With the pictures removed, write out the data below exactly.

START Recorded data

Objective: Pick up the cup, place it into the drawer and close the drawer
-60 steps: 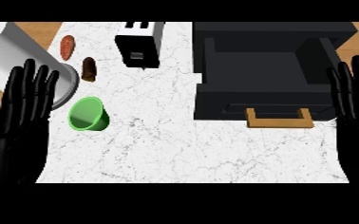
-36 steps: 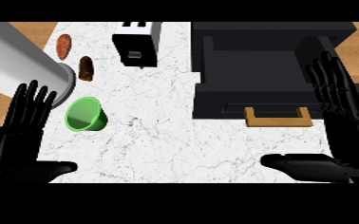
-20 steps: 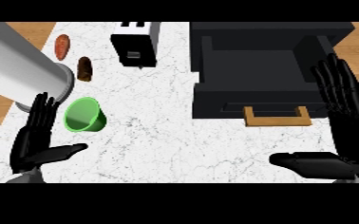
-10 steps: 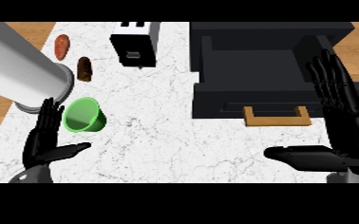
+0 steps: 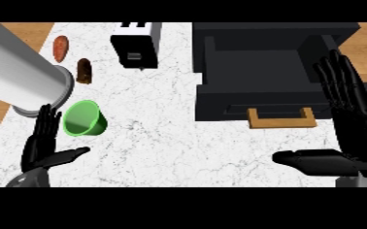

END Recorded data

◆ Reply:
Objective: Pick up the cup, place it into the drawer and close the drawer
-60 steps: 
-36 steps: 
-20 steps: 
-10 steps: 
+0 steps: 

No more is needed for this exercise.